The channel author does have a video where he defines his use of the expression "liberal." I don't believe that he is using the word in a derogatory fashion.
Edit: after commenting, I see the author has already responded.
@@ReadyToHarvest Exactly. Theological Liberalism isn't a dig, its a textbook definition.
He describes denominations using primary sources from the denomination he's describing.
All these Christian denominations, Yeshua, it's just unnecessarily excessive. Heck, who's to say Ready to Harvest can't make his own church. 🤣
I was part of a Protestant church and converted to Catholicism, I'm happy where I am now.
NALC is the premise that you can slide all the way to female ordination without continuing down the garbage chute.
Lol poor things had to band together with the ACNA two pretenders one to the Lutheran faith the other to the Anglican faith.
Pretenders? The NALC holds closer to the historic confessions of Lutheranism than the ELCA which it split off of. Likewise, the ANCA holds closer to the 39 articles than TEC
ACNA seems to be the more globally recognized Anglican group.
Why would anyone want "the humanity" of Jesus to be present in the communion meal? Why isn't that kind of cannibalistic?
Because body and blood are things according to Christ's humanity. Before the incarnation He did not have them. The Father nor the Spirit have body or blood.
@@RevancedBurner Ok, thank you, but doesn't that still mean you are eating a human being?
@@KingoftheJuice18 it a mystical way, you could argue it.
Most scholarly Lutherans would say Christ is present locally but not physically in the communion meal. That is, it can be pointed to in space, but does not displace other things. Therefore we can say that it is both bread and body.

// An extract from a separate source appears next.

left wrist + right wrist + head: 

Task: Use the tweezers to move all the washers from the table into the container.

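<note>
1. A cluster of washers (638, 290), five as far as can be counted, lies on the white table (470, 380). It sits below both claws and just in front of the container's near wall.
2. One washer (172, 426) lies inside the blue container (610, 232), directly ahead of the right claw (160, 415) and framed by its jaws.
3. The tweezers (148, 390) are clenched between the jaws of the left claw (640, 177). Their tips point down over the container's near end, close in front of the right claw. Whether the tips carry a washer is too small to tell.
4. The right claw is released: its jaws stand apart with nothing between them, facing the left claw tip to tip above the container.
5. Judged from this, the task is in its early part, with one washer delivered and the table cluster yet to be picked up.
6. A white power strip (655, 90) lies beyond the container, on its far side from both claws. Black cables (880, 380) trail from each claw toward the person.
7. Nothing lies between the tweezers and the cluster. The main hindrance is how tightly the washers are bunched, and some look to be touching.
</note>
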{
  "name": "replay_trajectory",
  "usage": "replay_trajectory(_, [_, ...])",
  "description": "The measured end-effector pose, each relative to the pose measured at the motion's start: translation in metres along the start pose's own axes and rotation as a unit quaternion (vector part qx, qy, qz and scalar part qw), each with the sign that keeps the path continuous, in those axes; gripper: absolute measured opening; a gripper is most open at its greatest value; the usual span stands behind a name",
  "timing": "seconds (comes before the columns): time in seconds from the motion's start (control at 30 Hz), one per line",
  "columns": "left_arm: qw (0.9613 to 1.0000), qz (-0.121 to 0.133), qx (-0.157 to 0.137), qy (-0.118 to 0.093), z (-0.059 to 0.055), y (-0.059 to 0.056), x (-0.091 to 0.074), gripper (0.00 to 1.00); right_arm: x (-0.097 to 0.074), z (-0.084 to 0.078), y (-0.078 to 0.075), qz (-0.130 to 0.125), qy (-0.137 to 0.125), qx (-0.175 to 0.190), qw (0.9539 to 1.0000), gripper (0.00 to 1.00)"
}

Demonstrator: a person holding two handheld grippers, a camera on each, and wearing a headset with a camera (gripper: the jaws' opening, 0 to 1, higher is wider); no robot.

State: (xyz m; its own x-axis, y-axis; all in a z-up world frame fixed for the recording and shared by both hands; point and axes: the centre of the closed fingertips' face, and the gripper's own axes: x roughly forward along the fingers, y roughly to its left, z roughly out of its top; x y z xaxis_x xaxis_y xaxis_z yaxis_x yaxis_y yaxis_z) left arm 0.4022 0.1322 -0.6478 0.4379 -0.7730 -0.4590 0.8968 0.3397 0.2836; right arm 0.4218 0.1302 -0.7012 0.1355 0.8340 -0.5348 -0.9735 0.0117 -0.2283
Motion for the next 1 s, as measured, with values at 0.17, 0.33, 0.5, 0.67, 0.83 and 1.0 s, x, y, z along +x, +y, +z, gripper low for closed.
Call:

An instance where you can see a similar mode of presence is the demon possessed in the New Testament. The demons are locally present in the body of the possessed, but it does not take up space or displace the person who is also in the exact same location.
So is it cannibalistic? It depends on how you define cannibalism and its relation to the physical. When eating the Eucharist, is the bread simply crushed by the teeth, or is Christ also crushed? Lutherans would say only the bread is crushed but Christ is truly there with the bread.
This is why pagans accused early Christians of cannibalism, lol.
The hypostatic union of Christ. You can't have the divine w/o the human.